Quelques réflexions sur les Outright Monetary Transactions, le nouveau bazooka monétaire de Mario Draghi.
Les informations sont nous disposons à ce jour sont les suivantes :
- C’est un programme au travers duquel la Banque centrale européenne entend acheter sur le marché secondaire (1) des obligations souveraines émises par des États en difficulté comme l’Italie ou l’Espagne.
- Pour bénéficier de cette aide, les pays concernés devront adhérer à un programme fonds européen de stabilité financière (qui sera remplacé par le mécanisme européen de stabilité 2013).
- Mario Draghi a utilisé le mot en U, « unlimited » et ne fixe aucune limite de durée à l’opération.
- La BCE entend se focaliser sur la partie courte de la courbe (le segment 1-3 ans).
- Comme pour le Securities Markets Programme et contrairement aux Quantitative Easings étasuniens, Mario Dragui entend stériliser intégralement les achats de la BCE c’est-à-dire que les OMTs ne devraient – en principe – pas avoir d’impact inflationniste sur la base monétaire (M0).
De toute évidence, l’objectif de la BCE est d’exercer une pression à la baisse sur les taux auxquels les États concernés peuvent espérer se refinancer.

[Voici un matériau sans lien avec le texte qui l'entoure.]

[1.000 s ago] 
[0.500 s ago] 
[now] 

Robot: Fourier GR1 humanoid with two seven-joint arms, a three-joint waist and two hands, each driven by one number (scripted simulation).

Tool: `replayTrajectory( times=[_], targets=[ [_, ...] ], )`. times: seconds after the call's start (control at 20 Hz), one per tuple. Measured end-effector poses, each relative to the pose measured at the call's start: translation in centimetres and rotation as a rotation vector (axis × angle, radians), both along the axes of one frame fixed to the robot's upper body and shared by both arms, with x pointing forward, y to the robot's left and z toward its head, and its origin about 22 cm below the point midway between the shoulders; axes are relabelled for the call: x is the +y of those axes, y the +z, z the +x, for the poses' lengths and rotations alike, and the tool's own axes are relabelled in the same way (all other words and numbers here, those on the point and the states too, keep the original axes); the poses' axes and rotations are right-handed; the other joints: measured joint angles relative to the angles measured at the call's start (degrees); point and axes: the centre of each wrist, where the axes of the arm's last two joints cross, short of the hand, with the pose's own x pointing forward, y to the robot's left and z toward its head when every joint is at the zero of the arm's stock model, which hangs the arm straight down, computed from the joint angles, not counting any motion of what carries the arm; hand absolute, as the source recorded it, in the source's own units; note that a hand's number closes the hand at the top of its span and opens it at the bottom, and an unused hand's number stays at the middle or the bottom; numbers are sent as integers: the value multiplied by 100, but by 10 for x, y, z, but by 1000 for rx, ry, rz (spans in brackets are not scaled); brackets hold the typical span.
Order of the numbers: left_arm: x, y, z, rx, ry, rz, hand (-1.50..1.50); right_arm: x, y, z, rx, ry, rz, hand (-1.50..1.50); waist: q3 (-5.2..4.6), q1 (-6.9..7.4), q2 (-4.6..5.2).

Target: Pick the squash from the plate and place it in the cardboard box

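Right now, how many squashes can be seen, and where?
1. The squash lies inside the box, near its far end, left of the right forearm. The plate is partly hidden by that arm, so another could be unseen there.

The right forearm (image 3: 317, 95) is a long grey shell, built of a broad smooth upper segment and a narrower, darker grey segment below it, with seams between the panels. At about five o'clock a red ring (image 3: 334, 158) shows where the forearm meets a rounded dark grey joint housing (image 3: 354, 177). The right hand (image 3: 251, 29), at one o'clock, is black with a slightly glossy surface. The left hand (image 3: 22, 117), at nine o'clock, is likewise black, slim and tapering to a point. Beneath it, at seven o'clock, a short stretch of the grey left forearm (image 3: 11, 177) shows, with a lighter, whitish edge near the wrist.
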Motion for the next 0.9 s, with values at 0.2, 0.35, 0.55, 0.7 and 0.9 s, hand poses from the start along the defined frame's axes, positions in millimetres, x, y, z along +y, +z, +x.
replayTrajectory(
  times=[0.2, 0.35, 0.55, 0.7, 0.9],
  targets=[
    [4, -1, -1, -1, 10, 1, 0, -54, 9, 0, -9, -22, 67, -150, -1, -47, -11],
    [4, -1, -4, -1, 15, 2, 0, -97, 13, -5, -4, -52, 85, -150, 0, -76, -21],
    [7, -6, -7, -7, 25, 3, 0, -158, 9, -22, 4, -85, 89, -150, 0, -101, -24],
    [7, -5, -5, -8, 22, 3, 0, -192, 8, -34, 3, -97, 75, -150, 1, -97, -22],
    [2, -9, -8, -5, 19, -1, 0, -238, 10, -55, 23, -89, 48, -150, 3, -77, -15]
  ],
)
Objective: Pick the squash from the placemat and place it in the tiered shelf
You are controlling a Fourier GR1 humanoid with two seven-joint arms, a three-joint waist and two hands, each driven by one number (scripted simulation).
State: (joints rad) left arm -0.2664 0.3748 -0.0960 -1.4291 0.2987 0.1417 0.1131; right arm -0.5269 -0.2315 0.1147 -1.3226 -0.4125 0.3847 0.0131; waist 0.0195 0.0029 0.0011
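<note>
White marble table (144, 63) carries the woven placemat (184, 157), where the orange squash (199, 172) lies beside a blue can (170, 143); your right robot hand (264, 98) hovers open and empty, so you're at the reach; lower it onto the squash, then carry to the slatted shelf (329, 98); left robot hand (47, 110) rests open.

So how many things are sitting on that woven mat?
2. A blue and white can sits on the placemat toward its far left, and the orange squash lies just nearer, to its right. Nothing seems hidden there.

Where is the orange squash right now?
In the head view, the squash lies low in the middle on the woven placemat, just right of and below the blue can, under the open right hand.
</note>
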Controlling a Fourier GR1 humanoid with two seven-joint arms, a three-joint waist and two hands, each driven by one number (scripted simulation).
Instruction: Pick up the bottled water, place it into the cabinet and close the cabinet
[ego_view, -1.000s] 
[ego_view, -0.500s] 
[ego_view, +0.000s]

Il s’agit non seulement de faire baisser la pression sur leurs comptes publics mais aussi d’améliorer les conditions d’emprunts des entreprises et des ménages qui dépendent d’eux (i.e. leurs contribuables) – c’est sans doute ce que M. Draghi entend lorsqu’il dit parle d’assurer une « transmission appropriée de la politique monétaire ».
De ce point de vue, agir sur la partie courte de la courbe n’a pas vocation à rassurer les Allemands (ou, du moins, pas seulement) : c’est surtout une question d’efficacité. La BCE concentre le tir sur le segment sur lequel elle a le plus d’influence et s’attend à ce que le reste de la courbe suive (ce qui sera vraisemblablement le cas).
Sans aucune limite apriori de montant comme de durée, l’opération OMTs est beaucoup plus crédible que le Securities Markets Programme (à peine 209 milliards d’euros). C’est d’ailleurs précisément la raison pour laquelle Mario Draghi a utilisé le mot en U : il entend rappeler à tout le monde qu’il a une planche à billets et qu’on ne badine pas avec un homme décidé qui a une planche à billets.
La stérilisation peut prendre deux formes : la méthode la plus simple consiste à financer les achats de la BCE en vendant des actifs de bonne qualité et très liquides comme du schatz ; en revanche, cette approche trouvera rapidement sa limite naturelle : la taille du portefeuille de la BCE. Il est donc très probable que Mario Draghi utilise essentiellement la même méthode que pour le SMP ; laquelle consistait à pomper la liquidité des banques à l’aide de comptes rémunérés à une semaine (i.e. les Fixed-term deposits). C’est simple, très souple et c’est effectivement potentiellement infini.
En d’autres termes, nous allons assister – dans des proportions inconnues – à (i) une accélération de la dégradation de la qualité des actifs détenus par la BCE et (ii) une expansion du bilan de la banque centrale. Au-delà de la dégradation continue des exigences de la banque en matière de collatéral (pour les MROs et les LTROs) (2), la BCE porte maintenant le risque de crédit des deux LTROs (1 trillion d’euros (3)) ainsi que celui de son portefeuille de titres (les deux Covered Bond Purchase Programme et le SMP, soient 279 milliards d’euros) et opère déjà avec un levier de 36x (total du bilan/capital et réserves) pour un bilan de plus de 3 trillions…
Évidemment, la BCE ne peut pas faire défaut. En cas de défaillances importantes dans son portefeuille elle n’aura que deux possibilités pour continuer à assurer le service de sa dette : (i) une très improbable recapitalisation ou (ii) la planche à billet. C’est là, très probablement et au-delà des aspects purement politiques, la raison qui a poussé la BCE à exiger l’adhésion des États aidés à un programme EFSF/ESM et c’est également pour cette raison qu’elle a fait le choix d’affecter l’essentiel de ses profits 2011 à son fonds de réserve. En résumé, les nouveaux garants de la dette des pays qui bénéficieraient de l’aide de la BCE ne seront plus seulement les contribuables via leurs gouvernements mais les détenteurs d’euro directement.
À suivre…
> le blog de Georges Kaplan
—
1. Les statuts de la BCE lui interdisent de financer directement les États de la zone euro et donc d’intervenir sur le marché primaire. Ce n’est donc pas, à proprement parler, de la monétisation.
2. Pour les prêts nantis, ce n’est pas un problème puisque les banques en restent légalement propriétaires ; en revanche, pour les opérations de repo, c’est la BCE qui porte le risque.
3. Échelle courte : 1 trillion = 1 000 milliards.